Par Morgan Couturier
Contraint et forcé, comme tous ses confrères restaurateurs, de ranger ses ustensiles de travail le temps du confinement, le président des Toques Blanches Lyonnaises craint le pire pour sa profession, au point de plancher sur un sujet prohibé jusqu’alors : celui des licenciements.
Il a suffi d’une phrase, d’une interrogation formulée par Olivier Véran pour que Christophe Marguin émette son quolibet préféré, débutant étrangement par la même lettre que crise. « Que se serait-il passé si nous n’avions pas fermé les bars et les restaurants dans les Métropoles où le virus circulait le plus ? », a questionné le ministre de la Santé, lors de son intervention télévisée du jeudi 5 novembre.
La réplique du président des Toques Blanches fut rapide et cinglante, à la hauteur du désespoir de sa profession : « c’est n’importe quoi. C’est vraiment un naze ce mec, il est vraiment dangereux. Nous, on ne peut pas faire plus, on a fait tout ce qu’on nous a demandé. On prend toujours l’exemple des grandes surfaces, mais qu’on ne nous dise pas que le virus circule moins dans les hypermarchés que dans les restaurants », peste le gastronome.
Une requête simple, travailler au moins le midi du lundi au vendredi
La réalité est pourtant aussi triste qu’elle n’y paraît et invite inexorablement à contester la politique du gouvernement, censée protéger l’économie autant que possible, en dépit de la nécessité de lutter contre la propagation du virus. Mis hors du jeu du jour au lendemain, sans même avoir été prévenus, les restaurateurs se sentent ainsi lésés, avec pour seule compagnie, les marchandises récupérées la veille du confinement.

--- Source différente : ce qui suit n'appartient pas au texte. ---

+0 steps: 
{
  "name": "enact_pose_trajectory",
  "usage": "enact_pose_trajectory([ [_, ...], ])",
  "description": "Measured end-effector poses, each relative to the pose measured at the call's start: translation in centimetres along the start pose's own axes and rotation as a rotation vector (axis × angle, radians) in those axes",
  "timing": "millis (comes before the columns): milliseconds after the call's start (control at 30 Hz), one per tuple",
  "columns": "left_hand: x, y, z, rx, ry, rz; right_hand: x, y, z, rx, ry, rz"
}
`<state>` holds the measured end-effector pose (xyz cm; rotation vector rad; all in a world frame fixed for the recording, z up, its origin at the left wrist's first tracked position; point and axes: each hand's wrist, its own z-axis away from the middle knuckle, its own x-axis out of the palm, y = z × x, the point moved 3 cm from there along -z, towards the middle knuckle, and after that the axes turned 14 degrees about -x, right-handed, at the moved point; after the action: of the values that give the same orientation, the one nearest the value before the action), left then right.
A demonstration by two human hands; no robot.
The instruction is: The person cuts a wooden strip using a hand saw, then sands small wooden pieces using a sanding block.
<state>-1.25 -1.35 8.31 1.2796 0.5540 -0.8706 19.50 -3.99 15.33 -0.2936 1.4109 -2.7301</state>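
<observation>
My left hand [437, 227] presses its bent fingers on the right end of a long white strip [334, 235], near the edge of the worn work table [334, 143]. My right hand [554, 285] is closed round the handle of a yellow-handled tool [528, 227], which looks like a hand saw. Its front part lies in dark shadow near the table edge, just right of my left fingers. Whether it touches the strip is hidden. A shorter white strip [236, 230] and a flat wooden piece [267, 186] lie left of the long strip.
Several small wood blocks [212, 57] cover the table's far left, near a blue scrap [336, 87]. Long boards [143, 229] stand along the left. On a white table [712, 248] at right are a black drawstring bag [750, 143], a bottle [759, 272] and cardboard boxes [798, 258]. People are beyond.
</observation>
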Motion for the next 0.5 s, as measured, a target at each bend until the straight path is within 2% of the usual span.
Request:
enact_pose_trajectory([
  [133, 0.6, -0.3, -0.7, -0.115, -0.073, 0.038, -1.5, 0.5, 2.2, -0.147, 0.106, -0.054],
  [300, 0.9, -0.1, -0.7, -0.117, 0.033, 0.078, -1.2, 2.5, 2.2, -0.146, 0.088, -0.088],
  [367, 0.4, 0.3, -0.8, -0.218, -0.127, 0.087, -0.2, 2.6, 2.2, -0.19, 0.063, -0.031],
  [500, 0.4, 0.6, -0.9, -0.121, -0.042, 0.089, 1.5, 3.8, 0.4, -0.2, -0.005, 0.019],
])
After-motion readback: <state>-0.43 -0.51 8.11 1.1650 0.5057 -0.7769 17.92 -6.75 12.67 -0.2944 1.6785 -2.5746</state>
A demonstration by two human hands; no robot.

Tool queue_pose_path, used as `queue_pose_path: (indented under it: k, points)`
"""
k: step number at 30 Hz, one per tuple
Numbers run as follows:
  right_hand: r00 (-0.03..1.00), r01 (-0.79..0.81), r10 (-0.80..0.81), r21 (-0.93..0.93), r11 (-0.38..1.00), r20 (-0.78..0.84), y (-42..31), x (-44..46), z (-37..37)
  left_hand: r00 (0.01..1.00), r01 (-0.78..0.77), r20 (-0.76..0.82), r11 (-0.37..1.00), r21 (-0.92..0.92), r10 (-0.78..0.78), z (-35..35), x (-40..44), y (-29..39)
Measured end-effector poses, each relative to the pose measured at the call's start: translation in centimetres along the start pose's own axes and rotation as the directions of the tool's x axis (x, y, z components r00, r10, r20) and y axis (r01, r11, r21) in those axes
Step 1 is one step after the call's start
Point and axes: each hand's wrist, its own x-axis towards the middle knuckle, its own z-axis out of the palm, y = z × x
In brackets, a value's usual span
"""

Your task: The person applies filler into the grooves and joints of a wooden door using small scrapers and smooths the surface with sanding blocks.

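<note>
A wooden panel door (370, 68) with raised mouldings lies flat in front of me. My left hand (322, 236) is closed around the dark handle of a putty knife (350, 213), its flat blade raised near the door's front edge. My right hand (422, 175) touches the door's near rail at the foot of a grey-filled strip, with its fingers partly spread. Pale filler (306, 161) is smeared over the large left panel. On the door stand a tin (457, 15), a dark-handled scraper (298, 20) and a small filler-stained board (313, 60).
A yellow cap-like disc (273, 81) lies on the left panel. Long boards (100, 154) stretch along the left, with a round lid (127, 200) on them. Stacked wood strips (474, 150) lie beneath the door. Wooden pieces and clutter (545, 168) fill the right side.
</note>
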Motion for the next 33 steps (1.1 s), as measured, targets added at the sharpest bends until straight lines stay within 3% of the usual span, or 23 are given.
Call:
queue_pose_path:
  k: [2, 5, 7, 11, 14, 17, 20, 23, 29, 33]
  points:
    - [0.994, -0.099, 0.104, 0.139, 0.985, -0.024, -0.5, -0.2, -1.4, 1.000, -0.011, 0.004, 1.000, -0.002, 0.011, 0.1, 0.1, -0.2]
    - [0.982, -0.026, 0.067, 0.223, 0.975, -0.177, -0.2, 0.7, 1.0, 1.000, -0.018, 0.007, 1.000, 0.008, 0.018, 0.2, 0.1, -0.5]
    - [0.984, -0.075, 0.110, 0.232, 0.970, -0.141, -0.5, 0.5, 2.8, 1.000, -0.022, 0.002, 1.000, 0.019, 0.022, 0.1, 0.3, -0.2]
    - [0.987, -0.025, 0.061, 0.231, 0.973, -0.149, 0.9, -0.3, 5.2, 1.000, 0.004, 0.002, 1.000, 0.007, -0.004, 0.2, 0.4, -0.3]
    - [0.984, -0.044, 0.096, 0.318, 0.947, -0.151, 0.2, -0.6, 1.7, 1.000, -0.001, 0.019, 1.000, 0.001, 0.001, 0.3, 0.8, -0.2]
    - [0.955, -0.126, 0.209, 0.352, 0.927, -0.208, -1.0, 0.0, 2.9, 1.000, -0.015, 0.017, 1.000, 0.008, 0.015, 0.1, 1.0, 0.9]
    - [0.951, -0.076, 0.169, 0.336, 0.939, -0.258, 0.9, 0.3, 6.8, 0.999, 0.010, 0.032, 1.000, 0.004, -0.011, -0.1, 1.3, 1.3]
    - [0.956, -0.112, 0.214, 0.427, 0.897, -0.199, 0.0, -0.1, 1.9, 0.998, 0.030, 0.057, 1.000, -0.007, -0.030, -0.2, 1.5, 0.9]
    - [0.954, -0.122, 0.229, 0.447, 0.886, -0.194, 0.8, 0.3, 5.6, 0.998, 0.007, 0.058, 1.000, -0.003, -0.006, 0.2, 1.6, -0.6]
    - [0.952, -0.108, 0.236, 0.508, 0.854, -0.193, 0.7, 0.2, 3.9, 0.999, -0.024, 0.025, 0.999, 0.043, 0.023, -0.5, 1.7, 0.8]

« On nous prend vraiment pour des imbéciles ! C’est inadmissible qu’on nous ait fermés du jour au lendemain. Maintenant, ce qui est perdu, est perdu, et la tendance n’est vraiment pas bonne », poursuit le chef établi au 11 avenue de Grande-Bretagne, dans le sixième arrondissement. Néanmoins, comme tout bon cuisinier qui se respecte, Christophe Marguin a appris à gérer la pression.
A tête reposée, et ce, malgré quelques éreintantes séances à la Métropole de Lyon, ce dernier a donc pris le temps d’imaginer une nouvelle recette, une formule magique vouée à sauver ce qui peut encore être sauvé.
« Je pense qu’aussi bien les commerçants que les restaurants, ceux qui respectent les protocoles qu’on a demandés, on devrait les laisser ouverts du lundi au vendredi midi, puis instaurer un couvre-feu complet le soir et un confinement le week-end, mais au moins, tu as cinq jours où tu rentres un peu d’argent », suggère-t-il, s’appuyant sur les maigres résultats de la vente à emporter, largement pénalisée par la généralisation du télétravail.
« S’il faut licencier, on licenciera, on n’aura plus le choix »
« Il y a moins de personnes dans les bureaux, du coup, les restaurants travaillent moins. Les prix sont plus bas, mais si tu veux garder la même qualité, à un moment, c’est compliqué. Soit tu fais des plats de moins bonne qualité, soit… », tu licencies, un terme jadis tabou en gastronomie, mais qui tend aujourd’hui à prendre de l’ampleur, devant la triste réalité du terrain.